# Aim of the task:
Only the lines from the start of the material through the line containing "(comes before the" are to be extracted, exactly as they appear.

# Data block:
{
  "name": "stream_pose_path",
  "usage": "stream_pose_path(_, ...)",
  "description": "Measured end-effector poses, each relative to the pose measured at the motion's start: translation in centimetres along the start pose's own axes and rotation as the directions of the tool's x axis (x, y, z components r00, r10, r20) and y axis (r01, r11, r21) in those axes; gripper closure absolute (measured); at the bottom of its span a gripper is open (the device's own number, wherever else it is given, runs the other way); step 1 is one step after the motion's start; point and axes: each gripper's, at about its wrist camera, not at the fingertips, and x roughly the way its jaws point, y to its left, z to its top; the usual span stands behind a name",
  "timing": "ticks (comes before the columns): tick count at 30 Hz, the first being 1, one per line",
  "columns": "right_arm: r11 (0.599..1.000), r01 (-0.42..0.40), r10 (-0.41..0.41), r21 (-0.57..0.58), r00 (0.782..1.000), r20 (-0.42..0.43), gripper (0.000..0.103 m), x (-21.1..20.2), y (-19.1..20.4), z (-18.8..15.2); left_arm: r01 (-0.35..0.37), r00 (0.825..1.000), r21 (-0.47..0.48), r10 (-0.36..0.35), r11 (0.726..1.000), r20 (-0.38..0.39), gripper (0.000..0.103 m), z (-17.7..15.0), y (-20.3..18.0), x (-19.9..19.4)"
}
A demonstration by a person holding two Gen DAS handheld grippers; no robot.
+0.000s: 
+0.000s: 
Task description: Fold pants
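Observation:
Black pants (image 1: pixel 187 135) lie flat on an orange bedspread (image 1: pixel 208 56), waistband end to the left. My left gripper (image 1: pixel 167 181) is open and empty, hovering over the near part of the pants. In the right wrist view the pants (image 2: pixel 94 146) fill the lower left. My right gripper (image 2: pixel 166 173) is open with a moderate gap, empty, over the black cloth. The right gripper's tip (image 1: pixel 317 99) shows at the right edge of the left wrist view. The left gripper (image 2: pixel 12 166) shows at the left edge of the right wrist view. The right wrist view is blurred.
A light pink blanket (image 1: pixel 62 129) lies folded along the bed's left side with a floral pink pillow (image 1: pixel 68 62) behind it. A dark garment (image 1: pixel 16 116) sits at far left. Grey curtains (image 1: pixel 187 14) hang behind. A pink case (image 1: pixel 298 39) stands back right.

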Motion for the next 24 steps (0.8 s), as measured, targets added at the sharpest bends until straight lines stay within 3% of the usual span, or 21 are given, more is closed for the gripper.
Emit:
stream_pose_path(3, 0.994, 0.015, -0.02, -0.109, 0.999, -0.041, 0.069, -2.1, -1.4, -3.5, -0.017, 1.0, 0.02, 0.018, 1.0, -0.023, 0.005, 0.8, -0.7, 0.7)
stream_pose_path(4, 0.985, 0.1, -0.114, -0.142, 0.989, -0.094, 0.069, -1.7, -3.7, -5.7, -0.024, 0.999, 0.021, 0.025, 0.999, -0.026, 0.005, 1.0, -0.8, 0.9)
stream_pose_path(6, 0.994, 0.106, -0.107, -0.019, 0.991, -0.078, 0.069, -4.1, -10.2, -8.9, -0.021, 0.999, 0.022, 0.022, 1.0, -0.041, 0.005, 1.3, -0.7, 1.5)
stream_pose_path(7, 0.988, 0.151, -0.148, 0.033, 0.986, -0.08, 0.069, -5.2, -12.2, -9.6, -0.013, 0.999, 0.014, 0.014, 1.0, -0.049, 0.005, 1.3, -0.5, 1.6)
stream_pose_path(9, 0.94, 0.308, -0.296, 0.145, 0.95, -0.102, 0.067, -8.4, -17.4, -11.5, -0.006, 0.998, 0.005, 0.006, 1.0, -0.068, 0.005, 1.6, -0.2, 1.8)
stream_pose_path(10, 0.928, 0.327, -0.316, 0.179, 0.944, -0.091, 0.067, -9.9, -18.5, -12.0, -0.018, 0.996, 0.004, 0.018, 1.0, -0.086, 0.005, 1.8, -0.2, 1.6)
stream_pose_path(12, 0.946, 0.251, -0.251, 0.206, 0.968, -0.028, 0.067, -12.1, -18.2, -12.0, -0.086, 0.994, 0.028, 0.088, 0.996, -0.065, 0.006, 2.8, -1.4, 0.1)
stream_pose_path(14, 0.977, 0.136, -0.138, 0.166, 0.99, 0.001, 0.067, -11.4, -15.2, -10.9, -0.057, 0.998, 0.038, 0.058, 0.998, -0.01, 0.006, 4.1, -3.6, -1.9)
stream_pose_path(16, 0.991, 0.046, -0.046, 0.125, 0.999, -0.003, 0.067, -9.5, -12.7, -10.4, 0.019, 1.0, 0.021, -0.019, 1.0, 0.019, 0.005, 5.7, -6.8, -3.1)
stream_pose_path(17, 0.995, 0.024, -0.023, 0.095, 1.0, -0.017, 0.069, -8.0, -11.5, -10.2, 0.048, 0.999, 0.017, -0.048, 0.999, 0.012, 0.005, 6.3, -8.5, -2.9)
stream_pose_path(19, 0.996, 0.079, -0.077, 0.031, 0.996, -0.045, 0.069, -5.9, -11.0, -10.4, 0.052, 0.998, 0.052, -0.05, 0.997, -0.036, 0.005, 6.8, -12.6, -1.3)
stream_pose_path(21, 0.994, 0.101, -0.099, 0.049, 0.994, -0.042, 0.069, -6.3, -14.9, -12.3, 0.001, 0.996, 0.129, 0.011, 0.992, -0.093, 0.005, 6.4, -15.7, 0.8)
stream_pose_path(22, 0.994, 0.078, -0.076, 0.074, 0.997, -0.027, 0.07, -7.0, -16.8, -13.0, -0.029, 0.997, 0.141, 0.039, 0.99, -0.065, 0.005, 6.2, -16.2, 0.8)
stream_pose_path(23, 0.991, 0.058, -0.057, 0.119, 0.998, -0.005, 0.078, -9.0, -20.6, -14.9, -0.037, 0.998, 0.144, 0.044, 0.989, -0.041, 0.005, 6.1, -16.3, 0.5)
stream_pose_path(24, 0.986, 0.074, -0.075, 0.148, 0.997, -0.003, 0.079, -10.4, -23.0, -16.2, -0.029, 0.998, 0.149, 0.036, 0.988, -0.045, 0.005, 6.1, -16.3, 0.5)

# Response below:
{
  "name": "stream_pose_path",
  "usage": "stream_pose_path(_, ...)",
  "description": "Measured end-effector poses, each relative to the pose measured at the motion's start: translation in centimetres along the start pose's own axes and rotation as the directions of the tool's x axis (x, y, z components r00, r10, r20) and y axis (r01, r11, r21) in those axes; gripper closure absolute (measured); at the bottom of its span a gripper is open (the device's own number, wherever else it is given, runs the other way); step 1 is one step after the motion's start; point and axes: each gripper's, at about its wrist camera, not at the fingertips, and x roughly the way its jaws point, y to its left, z to its top; the usual span stands behind a name",
  "timing": "ticks (comes before the columns): tick count at 30 Hz, the first being 1, one per line",

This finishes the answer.